Es wäre wichtig, dass die Generationen miteinander im Gespräch bleiben und dass es, wenn möglich, gemeinsame Gefässe zum Austausch mit der jüngeren Generation gäbe. Eher geschieht es, dass sich das aktive «Dritte Alter» für das «Vierte» einsetzt, seelsorgerisch und begleitend, und so gleichzeitig Übungsmöglichkeiten für die eigene Zukunft wahrnehmen kann. In der Gemeinde können die Älteren durch Fachveranstaltungen von einem Mediziner oder einer Psychologin auf die Chancen des Alterns aufmerksam gemacht werden. Zum Freiwilligendienst soll motiviert werden. Zeit und Gaben im Rentenalter einsetzen bedeutet Lebensqualität und steigert sowohl den Selbstwert wie auch das Wohlbefinden. Leider lassen sich nicht alle in diese Richtung rufen. Ständige Motivation ist angesagt.

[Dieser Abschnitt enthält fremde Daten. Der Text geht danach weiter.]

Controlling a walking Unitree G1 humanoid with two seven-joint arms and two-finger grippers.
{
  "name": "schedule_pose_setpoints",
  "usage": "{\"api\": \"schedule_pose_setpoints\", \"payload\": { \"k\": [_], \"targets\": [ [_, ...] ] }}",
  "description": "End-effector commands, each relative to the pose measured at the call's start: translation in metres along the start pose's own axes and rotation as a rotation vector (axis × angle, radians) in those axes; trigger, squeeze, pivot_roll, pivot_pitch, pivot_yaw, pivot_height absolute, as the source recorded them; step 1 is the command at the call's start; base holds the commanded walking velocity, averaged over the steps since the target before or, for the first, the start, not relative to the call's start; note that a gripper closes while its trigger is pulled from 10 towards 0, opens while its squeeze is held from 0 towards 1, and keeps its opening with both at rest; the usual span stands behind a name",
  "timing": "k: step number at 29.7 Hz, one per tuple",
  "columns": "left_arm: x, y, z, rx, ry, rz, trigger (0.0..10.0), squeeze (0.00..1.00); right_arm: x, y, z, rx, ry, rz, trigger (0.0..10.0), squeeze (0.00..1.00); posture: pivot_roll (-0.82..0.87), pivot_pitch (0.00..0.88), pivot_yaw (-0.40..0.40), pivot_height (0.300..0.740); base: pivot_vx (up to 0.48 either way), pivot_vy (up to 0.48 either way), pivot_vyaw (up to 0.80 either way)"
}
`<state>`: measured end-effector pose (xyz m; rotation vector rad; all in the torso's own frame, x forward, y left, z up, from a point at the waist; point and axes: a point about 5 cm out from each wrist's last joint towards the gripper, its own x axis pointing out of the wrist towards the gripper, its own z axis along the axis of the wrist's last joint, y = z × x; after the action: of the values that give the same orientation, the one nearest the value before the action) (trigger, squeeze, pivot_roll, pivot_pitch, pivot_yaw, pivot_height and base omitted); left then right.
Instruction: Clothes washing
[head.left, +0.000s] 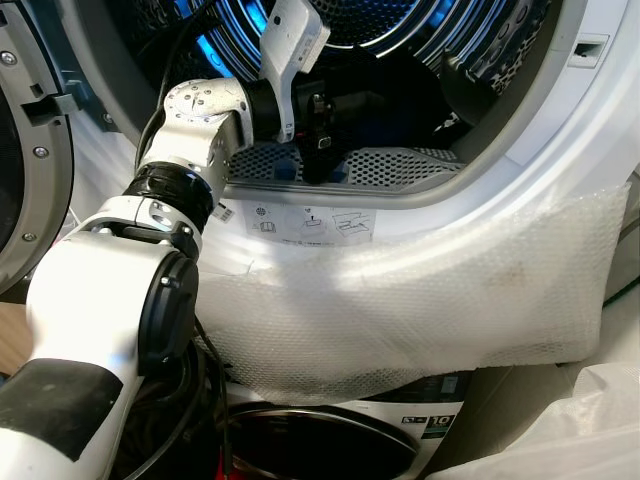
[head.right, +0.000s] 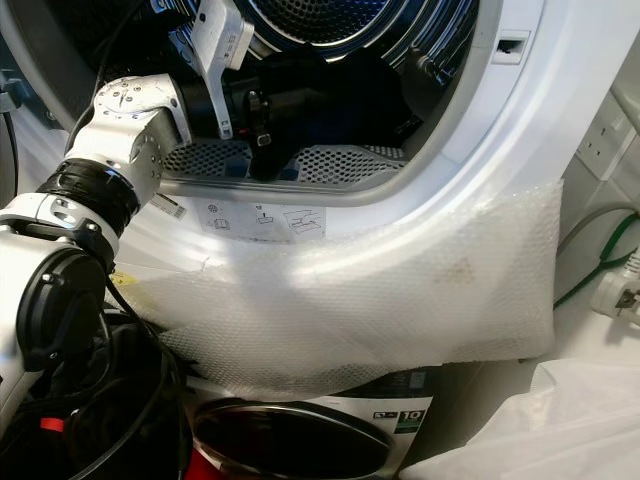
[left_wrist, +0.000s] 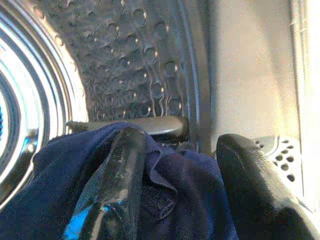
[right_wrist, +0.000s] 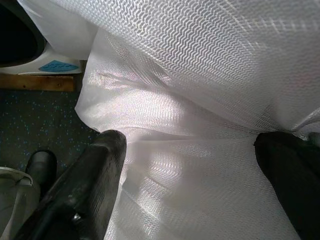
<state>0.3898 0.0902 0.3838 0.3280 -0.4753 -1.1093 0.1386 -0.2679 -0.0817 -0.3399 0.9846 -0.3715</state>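
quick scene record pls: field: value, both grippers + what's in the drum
machine: upper washer drum, door open
drum contents: dark blue garment
left gripper: inside the drum, fingers open either side of the garment
right gripper: low, open over white mesh fabric
front rim: bubble wrap draped below the opening
below: second machine

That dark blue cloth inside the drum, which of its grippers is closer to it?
Left. The left gripper is inside the drum, fingers astride the dark blue cloth. The right gripper hangs outside over white mesh fabric.
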Motion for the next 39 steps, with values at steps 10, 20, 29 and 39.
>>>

Könnte sie ihnen auch mehr zurückgeben?
Auf jeden Fall. Wenn man sich anderer Menschen annimmt, seien sie jünger oder älter, profitiert letztlich der am meisten, der es tut. Verbunden mit dem Glauben ist dies die Erfüllung des Gebots der Nächstenliebe, die sich positiv auf den Empfänger wie auf den Geber auswirkt. Das Ganze ist im höchsten Mass sinnstiftend. In der Gemeinde werden die Dienste der Älteren positiv wahrgenommen. Der Lohn dafür sind gute Beziehungen zu den andern und deren Wertschätzung. Das Gemeinschaftsgefühl wächst.
Es wird gesagt, dass sich fromme Menschen mit dem Sterben oft schwerer tun als Nichtreligiöse. Können fromme Menschen angesichts des Todes wirklich besser loslassen?

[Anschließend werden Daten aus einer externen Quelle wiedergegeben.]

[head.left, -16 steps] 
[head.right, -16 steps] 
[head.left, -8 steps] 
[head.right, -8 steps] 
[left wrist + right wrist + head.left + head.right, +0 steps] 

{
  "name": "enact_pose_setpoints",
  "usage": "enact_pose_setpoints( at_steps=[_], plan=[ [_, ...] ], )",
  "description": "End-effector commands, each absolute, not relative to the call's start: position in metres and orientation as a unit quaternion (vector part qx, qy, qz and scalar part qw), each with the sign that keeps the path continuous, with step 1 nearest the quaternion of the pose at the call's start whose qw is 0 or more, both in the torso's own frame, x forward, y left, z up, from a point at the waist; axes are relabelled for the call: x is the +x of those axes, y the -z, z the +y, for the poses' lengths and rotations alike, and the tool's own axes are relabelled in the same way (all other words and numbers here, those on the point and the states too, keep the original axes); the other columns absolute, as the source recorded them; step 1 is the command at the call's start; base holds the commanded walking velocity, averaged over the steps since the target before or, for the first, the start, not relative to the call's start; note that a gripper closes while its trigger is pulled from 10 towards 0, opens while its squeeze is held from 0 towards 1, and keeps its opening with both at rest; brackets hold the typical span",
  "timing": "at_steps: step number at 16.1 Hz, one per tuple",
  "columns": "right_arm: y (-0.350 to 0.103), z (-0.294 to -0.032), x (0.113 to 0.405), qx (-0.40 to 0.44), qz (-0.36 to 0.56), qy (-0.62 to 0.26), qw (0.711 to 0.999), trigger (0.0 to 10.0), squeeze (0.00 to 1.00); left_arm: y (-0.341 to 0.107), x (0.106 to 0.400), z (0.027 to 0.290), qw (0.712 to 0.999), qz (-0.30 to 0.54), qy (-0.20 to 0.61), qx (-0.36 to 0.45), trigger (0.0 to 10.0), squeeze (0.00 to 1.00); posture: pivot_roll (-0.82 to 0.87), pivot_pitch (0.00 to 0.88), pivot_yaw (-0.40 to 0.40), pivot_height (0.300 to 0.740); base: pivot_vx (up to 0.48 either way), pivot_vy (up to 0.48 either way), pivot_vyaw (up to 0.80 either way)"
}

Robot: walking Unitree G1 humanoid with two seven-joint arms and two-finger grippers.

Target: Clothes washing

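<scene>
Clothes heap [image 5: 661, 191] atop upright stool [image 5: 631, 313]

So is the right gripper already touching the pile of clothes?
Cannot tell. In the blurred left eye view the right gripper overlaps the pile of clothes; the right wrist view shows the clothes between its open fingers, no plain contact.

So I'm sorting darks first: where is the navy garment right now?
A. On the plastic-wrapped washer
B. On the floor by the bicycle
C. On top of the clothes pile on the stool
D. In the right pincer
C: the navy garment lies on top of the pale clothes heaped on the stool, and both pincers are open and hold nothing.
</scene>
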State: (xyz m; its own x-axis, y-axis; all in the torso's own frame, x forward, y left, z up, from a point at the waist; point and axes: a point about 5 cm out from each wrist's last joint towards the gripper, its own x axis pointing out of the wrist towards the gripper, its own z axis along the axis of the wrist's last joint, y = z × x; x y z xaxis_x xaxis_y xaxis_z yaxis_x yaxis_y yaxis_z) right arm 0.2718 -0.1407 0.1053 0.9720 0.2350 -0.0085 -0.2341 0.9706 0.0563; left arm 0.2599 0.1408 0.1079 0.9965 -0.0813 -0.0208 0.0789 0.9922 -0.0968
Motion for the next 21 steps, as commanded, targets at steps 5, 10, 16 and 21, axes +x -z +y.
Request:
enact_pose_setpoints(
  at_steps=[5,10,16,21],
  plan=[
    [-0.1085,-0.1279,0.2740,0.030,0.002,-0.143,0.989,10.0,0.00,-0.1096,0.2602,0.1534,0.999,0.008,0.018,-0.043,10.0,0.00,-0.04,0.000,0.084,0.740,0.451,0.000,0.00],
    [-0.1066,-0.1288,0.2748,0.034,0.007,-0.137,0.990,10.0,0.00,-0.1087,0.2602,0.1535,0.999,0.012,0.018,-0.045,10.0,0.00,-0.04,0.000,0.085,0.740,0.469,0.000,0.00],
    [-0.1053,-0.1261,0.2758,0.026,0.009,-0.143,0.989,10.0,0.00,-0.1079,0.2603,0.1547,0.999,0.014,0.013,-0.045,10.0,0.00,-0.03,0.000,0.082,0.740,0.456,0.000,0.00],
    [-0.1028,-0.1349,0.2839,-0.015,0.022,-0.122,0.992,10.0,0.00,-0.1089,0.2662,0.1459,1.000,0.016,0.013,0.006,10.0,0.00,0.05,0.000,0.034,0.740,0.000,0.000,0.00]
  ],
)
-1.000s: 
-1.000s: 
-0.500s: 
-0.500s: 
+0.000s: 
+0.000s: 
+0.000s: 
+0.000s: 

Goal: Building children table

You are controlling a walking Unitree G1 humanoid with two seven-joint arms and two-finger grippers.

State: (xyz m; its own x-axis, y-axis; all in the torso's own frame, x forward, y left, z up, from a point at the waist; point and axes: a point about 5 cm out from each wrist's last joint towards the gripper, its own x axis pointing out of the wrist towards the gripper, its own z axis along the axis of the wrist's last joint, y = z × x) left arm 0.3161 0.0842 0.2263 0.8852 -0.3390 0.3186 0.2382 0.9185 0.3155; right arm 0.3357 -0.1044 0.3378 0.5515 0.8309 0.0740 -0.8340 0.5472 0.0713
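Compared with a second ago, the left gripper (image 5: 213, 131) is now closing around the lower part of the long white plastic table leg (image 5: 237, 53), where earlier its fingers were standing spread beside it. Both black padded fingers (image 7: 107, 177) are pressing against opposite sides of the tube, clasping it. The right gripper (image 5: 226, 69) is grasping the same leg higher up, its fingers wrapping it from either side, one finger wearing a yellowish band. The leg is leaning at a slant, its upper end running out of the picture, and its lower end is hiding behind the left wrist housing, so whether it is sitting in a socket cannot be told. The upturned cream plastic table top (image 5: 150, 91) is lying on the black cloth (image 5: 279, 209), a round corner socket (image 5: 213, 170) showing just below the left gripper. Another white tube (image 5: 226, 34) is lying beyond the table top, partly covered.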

Da besteht kein Automatismus. Auch fromme Menschen können ihre Mühe oder sogar Angst vor dem Tod haben, obschon sie sich ein Leben lang als Christen bezeichnet haben. Man kann Namenschrist, Gewohnheitschrist oder existentiell mit Gott verbundener Christ sein. Ein biblisches Bild dafür ist der Weinstock und die Rebe. Eine solche Verbundenheit spiegelt sich auch auf der letzten Strecke des irdischen Lebens.

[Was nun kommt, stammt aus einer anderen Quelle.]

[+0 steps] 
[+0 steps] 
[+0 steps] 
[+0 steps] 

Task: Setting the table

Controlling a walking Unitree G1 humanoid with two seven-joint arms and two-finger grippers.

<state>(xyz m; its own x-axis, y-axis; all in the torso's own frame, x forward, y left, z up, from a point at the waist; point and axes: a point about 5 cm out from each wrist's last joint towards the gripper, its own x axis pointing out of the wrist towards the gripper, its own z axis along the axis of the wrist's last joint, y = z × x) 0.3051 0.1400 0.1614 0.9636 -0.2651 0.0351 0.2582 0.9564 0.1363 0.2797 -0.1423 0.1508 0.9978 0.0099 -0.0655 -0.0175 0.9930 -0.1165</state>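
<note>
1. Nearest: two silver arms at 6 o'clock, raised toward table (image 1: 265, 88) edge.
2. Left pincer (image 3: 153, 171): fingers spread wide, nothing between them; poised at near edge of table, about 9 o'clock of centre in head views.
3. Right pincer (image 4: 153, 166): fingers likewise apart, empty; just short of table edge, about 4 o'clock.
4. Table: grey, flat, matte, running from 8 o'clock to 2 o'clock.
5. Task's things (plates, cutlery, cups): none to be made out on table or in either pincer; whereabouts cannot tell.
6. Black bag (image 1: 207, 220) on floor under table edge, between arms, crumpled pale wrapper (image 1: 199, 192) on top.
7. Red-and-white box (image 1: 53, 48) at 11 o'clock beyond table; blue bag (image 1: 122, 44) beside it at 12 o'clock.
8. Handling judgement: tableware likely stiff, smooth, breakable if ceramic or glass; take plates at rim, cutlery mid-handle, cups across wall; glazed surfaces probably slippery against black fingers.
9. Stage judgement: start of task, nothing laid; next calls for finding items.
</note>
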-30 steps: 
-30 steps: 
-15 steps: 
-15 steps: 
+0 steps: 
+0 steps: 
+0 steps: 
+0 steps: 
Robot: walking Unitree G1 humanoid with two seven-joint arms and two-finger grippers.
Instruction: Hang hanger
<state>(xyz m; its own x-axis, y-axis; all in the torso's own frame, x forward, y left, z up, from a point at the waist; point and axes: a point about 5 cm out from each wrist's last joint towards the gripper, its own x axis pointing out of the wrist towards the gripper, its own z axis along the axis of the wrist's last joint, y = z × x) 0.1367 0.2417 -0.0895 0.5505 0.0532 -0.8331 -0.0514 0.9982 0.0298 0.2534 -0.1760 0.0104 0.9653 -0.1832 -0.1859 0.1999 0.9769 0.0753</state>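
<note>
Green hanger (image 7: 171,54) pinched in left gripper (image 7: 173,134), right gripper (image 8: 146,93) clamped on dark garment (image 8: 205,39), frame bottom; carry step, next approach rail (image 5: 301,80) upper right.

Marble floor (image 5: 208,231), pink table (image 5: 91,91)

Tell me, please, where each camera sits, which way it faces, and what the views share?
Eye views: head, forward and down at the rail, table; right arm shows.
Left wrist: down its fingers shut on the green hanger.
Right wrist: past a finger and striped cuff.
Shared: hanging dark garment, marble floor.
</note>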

Dr. Peter Marti (70), verh. mit Bertie, zwei erwachsene Kinder, wurde 2012 an der University of Southafrica (UNISA) mit einer Dissertation zum Lebenssinn älterer Menschen zum Doktor der Theologie promoviert. Zuvor hatte er als erster theologischer Mitarbeiter des Bundes ETG das Ferienhaus Credo in Wilderswil geleitet. Vor seinem theologischen Examen an der Staatsunabhängigen Theologischen Hochschule Basel (STH), wo er parallel zu seiner Leitertätigkeit am Credo studierte, hatte der gelernte Automechaniker theologische Studien in Chicago und am Institut Emmaus in St. Légier absolviert.